Нравы, царившие при нашем тамошнем дворе, сильно отличались от тех, что были приняты в небольшом замке ее отца в Памплоне – старинном и неудобном. Часто она завистливо вздыхала, слушая описания богато обставленных дворцов в окрестностях Палермо и о тесной дружбе между мной и моим дорогим супругом.
В это время юная Бургинь проводила дни перед зеркалом, меняя одни наряды на другие. Она очень сдружилась с Марией де Кордова. Вскоре в Акру вернулся Балдуин Фландрский, который привез письма и распоряжения Вердену и Лоншану от моего брата Ричарда. Он поведал нам еще об одной крупной победе над Саладином и его полчищами неверных.
– На одного нашего воина приходилось трое неверных, – ликующе рассказывал он. – Но мы сошлись в открытом бою, в месте под названием Арзуф, и перебили их, словно муравьев. Что за славный полководец король Ричард! Солдаты повинуются ему беспрекословно. Они его боготворят! И что должны сейчас чувствовать Саладин и его люди! После Акры – новое поражение…
– Когда же будет осажден Иерусалим? – спросили Беренгария.
– После того как восполним запасы на побережье, – отвечал Балдуин. – Когда я направился к вам, армия двигалась по направлению к Яффе.

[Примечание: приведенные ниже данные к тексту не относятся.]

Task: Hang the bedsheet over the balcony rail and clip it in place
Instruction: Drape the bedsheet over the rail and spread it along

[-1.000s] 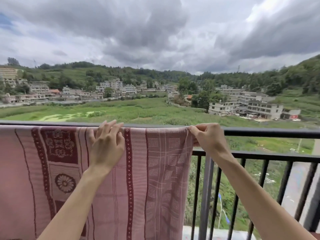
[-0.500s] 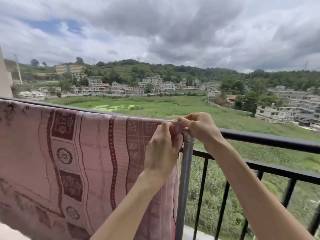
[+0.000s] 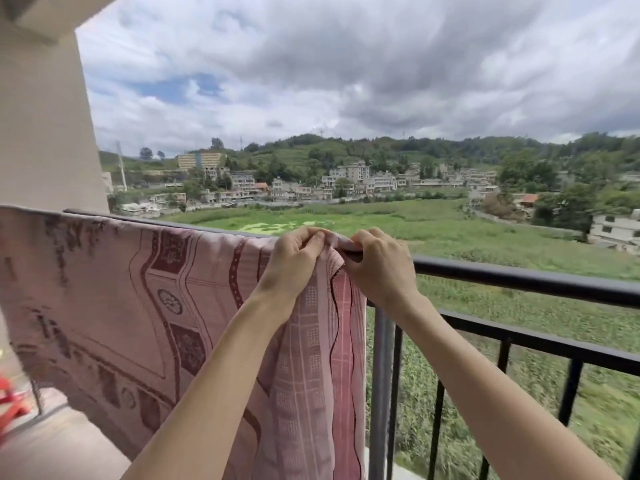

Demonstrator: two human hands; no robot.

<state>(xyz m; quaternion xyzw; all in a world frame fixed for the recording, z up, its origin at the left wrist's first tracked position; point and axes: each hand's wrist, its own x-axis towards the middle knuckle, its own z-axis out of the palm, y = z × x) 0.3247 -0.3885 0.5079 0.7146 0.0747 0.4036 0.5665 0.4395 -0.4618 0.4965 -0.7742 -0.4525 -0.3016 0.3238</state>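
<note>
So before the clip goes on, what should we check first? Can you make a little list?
1. Bedsheet draped over the top rail: ok, it hangs down on this side.
2. Both hands on the sheet's right edge: ok, the left hand and right hand pinch it together at the rail.
3. Edge sitting flat on the rail: not ok, the fabric is bunched under the fingers.
4. Clip ready: cannot tell, no clip shows in either hand or nearby.
5. Sheet hanging evenly on the far side: cannot tell, that side is hidden.
</note>
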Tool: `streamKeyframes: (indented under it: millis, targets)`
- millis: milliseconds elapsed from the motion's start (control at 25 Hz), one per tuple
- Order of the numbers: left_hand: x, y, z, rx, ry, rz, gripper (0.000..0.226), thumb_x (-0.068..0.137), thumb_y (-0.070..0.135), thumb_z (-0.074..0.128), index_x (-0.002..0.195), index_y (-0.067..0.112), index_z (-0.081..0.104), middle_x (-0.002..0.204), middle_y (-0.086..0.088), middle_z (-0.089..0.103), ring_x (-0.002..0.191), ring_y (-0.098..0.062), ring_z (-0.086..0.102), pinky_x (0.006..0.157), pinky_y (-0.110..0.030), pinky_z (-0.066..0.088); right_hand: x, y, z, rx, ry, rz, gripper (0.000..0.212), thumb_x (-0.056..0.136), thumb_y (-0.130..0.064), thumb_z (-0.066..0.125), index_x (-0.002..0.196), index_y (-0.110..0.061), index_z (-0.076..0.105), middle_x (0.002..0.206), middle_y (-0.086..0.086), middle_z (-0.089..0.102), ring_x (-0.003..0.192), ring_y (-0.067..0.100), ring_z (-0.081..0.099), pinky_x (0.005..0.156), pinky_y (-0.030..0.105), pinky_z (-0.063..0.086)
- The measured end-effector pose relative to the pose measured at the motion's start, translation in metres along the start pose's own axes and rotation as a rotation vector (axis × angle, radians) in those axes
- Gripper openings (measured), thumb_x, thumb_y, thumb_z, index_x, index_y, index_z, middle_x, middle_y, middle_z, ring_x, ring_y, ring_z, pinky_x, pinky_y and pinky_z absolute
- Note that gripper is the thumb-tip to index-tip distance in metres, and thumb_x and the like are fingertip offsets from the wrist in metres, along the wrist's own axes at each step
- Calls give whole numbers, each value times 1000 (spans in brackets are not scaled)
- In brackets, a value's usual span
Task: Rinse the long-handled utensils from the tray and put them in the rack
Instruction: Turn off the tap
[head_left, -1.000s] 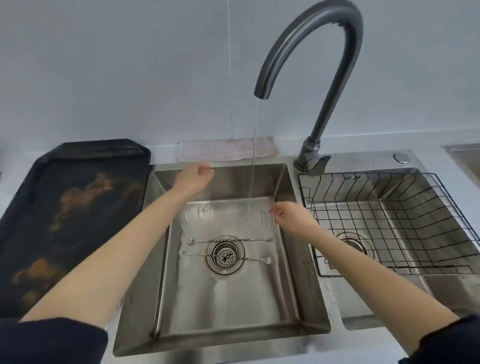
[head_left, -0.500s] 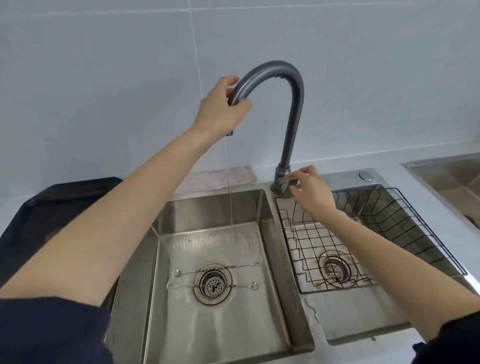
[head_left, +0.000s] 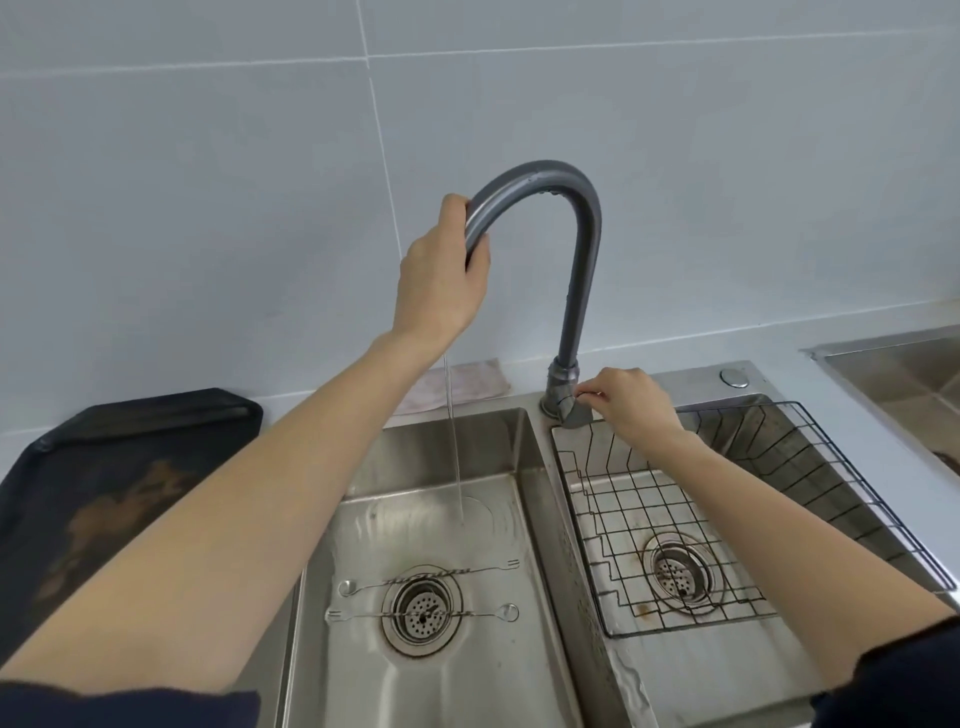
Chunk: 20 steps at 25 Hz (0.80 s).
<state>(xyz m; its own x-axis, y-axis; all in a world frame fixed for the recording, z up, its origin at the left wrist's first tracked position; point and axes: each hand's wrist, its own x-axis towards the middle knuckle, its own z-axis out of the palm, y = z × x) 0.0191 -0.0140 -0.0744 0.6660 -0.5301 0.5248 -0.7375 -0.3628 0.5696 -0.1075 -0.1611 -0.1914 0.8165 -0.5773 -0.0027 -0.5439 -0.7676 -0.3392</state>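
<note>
Two thin long-handled metal utensils lie across the drain of the left sink basin (head_left: 467, 452): the upper utensil (head_left: 431, 574) and the lower utensil (head_left: 423, 614). My left hand (head_left: 441, 275) is wrapped around the spout end of the grey gooseneck faucet (head_left: 576, 249), and a thin stream of water (head_left: 454, 441) falls from it into the basin. My right hand (head_left: 631, 402) pinches the faucet lever (head_left: 574, 413) at the base. The black wire rack (head_left: 810, 467) sits in the right basin with nothing in it. The dark tray (head_left: 104, 467) lies on the counter to the left.
A folded cloth (head_left: 467, 384) lies behind the left basin against the tiled wall. A round button (head_left: 733, 378) sits on the sink deck behind the rack. Another steel basin (head_left: 904, 374) shows at the far right edge.
A second ago both hands were low over the left basin; my left hand rose to grip the spout and my right went to the lever. The view has tilted upward.
</note>
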Motion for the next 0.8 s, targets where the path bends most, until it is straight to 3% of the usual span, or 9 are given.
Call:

Он так ярко описал нам битву при Арзуфе, что мы словно увидели все собственными глазами: палящее солнце, гром барабанов неверных и их крики: «Нет Бога, кроме Аллаха, и Магомет пророк его!» Мы видели, как сверкают на солнце кольчуги наших рыцарей; видели Рика в гуще боя, с его разящим мечом; видели Саладина, не уступающего брату в храбрости, но он не убивал собственноручно; он скакал по полю битвы бесстрашно, словно свистящие вокруг стрелы были каплями летнего дождя.
Когда Балдуин закончил свой рассказ, я заметила, как побледнела Беренгария; мне же его слова напомни ли о недавней резне, которую, я хотела забыть. Однако наша принцесса-киприотка была очарована неожиданными талантами Балдуина – во всяком случае, она благосклонно принимала его ухаживания, так как других молодых людей поблизости не было. Как бы там ни было, накануне своего возвращения в армию молодой Балдуин поведал мне, что сразу по прибытии в лагерь он собирается просить у Ричарда руки Бургинь.
Я не сомневалась в том, что очень скоро Балдуин раскается в своем решении, но вслух спросила лишь, понимает ли он разницу между собой и своей невестой. Сумеет ли девица, воспитанная на Кипре, жить во Фландрии?
Он кивнул, вспыхнул и неуклюже махнул своей большой, костлявой рукой.
– Она так прелестна, – сказал он, – и так прекрасна. Чего еще можно ждать от жены? В конце концов, она – дочь императора, и я не собираюсь слишком круто менять ее привычки. Я пообещал ей, что все будет так, как она пожелает.